WHAT TO PRODUCE>
Take the line containing "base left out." and each line after it through the end of the data below, and return them exactly, minus any pictures.

──────── THE DATA

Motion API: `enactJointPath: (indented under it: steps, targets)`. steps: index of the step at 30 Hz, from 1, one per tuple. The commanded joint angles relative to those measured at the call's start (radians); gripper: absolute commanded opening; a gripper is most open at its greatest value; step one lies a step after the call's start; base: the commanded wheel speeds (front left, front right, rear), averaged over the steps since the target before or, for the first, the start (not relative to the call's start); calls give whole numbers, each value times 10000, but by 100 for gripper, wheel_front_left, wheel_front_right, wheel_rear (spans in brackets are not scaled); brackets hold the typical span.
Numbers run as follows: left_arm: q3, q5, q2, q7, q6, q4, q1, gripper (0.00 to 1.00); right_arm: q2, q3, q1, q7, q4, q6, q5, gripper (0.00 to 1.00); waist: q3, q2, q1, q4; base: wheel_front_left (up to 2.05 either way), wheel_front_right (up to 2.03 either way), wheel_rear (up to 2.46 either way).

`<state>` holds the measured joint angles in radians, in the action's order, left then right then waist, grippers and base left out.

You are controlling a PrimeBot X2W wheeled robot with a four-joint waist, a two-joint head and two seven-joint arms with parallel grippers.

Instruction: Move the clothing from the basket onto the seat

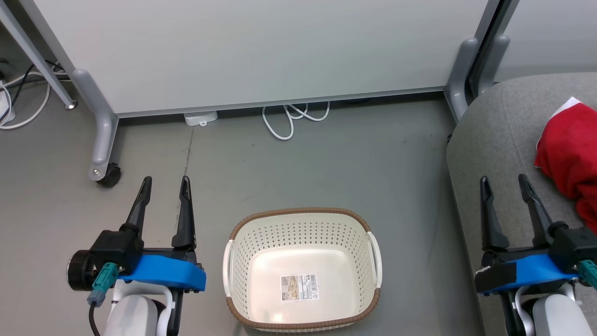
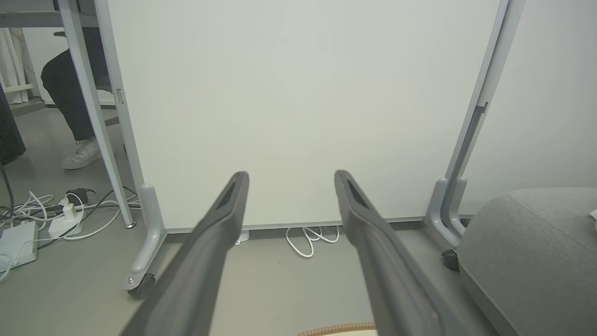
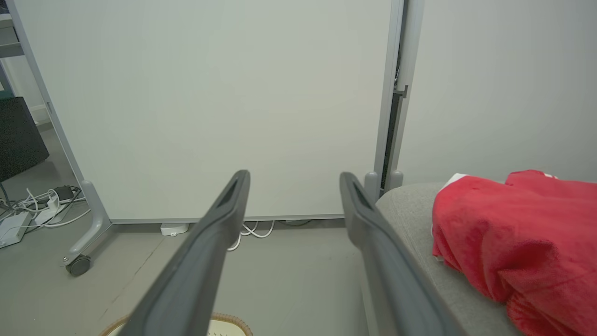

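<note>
The cream perforated basket [image 1: 302, 322] with its brown rim stands on the grey floor between my arms, holding nothing but a barcode sticker on its bottom. Red clothing [image 1: 571, 154] with a white corner lies bunched on the grey seat [image 1: 494, 140] at the right; in the right wrist view the clothing [image 3: 517, 233] rests on the seat [image 3: 410, 205]. My left gripper [image 1: 165, 184] hangs open left of the basket. Over the seat's front edge my right gripper [image 1: 503, 183] is open, a little left of the clothing. Both hold nothing.
A white partition panel [image 1: 261, 51] on grey castor legs [image 1: 100, 135] stands behind the basket, with white cables [image 1: 291, 119] under it. In the left wrist view a person's leg and white shoe [image 2: 81, 154] show at far left, beside a power strip and cables [image 2: 42, 219].
</note>
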<state>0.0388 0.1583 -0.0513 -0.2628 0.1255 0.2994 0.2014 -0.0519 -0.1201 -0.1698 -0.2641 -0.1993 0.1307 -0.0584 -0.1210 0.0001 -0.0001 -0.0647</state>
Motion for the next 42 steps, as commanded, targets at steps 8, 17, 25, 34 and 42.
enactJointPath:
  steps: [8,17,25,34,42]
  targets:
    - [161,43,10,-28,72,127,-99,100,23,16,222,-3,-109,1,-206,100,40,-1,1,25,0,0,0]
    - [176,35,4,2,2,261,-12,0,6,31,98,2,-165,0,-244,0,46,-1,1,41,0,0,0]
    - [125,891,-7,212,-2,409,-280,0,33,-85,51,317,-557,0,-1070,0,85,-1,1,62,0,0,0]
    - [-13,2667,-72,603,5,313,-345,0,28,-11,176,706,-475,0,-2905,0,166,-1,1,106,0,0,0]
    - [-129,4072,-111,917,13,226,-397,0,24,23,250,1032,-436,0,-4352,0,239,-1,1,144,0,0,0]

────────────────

EXPECTED OUTPUT>
`<state>` holds the measured joint angles in radians, in the action's order, left then right then waist, grippers and base left out.

You are controlling a PrimeBot X2W wheeled robot with a four-joint waist, a two-joint head and two seven-joint arms with parallel grippers.

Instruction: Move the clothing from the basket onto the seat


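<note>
The cream perforated basket [image 1: 302, 322] with its brown rim stands on the grey floor between my arms, holding nothing but a barcode sticker on its bottom. Red clothing [image 1: 571, 154] with a white corner lies bunched on the grey seat [image 1: 494, 140] at the right; in the right wrist view the clothing [image 3: 517, 233] rests on the seat [image 3: 410, 205]. My left gripper [image 1: 165, 184] hangs open left of the basket. Over the seat's front edge my right gripper [image 1: 503, 183] is open, a little left of the clothing. Both hold nothing.
A white partition panel [image 1: 261, 51] on grey castor legs [image 1: 100, 135] stands behind the basket, with white cables [image 1: 291, 119] under it. In the left wrist view a person's leg and white shoe [image 2: 81, 154] show at far left, beside a power strip and cables [image 2: 42, 219].
</note>
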<state>0.0388 0.1583 -0.0513 -0.2628 0.1255 0.2994 0.2014 -0.0519 -0.1201 -0.1698 -0.2641 -0.1993 0.1307 -0.0584 -0.1210 0.0001 -0.0001 -0.0647</state>
Motion for the next 42 steps, as commanded, targets at steps 8, 17, 25, 34 and 42.
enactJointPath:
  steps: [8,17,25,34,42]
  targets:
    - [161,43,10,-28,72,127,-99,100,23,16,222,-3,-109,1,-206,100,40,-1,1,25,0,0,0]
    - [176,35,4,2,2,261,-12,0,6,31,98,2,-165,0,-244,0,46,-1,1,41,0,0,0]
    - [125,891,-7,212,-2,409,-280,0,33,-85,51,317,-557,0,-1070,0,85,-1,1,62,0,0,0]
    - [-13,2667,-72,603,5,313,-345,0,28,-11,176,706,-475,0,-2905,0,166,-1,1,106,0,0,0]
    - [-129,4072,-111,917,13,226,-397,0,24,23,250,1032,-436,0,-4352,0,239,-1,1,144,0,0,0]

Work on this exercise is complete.